ACTIVITY - Once the line with "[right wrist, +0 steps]" is found in the entries below, repeat it and each following line exactly, up to and including the line with "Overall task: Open". Add no other lines.

BEGIN DATA RECORDS

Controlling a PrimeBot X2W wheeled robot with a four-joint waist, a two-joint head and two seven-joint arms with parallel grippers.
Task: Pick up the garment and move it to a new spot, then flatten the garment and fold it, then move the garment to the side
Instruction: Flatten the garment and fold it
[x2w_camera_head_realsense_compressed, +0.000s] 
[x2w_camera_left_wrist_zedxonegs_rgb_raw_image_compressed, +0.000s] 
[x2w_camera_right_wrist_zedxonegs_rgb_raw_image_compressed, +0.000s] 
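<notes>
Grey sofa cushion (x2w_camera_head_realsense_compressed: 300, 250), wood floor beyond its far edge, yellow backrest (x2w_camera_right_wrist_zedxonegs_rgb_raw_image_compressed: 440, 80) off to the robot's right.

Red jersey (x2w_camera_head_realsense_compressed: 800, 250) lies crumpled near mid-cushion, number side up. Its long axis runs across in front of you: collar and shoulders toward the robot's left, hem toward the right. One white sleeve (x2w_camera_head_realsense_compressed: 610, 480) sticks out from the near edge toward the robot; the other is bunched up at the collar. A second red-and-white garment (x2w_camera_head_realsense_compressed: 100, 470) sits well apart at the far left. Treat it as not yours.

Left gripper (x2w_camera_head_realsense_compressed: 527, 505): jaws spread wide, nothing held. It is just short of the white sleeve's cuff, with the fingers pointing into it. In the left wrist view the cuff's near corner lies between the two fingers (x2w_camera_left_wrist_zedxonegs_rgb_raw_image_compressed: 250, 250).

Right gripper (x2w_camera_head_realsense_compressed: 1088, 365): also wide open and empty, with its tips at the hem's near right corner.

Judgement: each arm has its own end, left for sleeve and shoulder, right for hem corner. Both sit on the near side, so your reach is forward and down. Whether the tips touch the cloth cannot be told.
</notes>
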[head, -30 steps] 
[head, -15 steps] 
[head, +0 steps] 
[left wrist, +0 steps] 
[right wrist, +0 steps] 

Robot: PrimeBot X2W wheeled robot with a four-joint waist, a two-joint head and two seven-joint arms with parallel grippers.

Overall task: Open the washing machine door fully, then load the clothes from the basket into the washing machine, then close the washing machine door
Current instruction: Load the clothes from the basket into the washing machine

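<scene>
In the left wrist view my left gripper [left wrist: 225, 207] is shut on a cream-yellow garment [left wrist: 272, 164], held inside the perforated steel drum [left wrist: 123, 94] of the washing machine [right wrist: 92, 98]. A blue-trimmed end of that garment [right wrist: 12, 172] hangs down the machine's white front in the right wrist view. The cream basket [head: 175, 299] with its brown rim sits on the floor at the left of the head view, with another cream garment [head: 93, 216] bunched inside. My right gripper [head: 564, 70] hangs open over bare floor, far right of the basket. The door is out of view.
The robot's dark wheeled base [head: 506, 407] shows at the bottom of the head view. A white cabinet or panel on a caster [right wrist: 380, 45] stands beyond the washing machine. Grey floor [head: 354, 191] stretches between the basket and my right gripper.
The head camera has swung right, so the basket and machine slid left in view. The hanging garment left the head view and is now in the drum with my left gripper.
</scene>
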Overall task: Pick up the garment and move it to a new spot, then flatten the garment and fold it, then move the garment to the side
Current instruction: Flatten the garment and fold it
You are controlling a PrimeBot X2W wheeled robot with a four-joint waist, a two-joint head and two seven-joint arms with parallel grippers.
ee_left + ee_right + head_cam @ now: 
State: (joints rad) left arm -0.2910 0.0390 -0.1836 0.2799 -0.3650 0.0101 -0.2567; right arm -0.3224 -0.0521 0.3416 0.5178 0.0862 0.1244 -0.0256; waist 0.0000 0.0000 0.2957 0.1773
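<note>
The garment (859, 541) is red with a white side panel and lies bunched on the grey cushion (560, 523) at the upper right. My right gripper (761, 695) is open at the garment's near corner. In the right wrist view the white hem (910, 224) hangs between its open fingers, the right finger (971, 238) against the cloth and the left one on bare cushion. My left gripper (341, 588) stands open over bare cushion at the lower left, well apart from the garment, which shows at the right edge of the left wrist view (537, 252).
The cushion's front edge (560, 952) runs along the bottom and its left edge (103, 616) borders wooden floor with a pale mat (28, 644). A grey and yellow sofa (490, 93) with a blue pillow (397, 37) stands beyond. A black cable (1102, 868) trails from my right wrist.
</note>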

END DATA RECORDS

RESPONSE TO THIS TASK -
[right wrist, +0 steps] 

Robot: PrimeBot X2W wheeled robot with a four-joint waist, a two-joint head and two seven-joint arms with parallel grippers.

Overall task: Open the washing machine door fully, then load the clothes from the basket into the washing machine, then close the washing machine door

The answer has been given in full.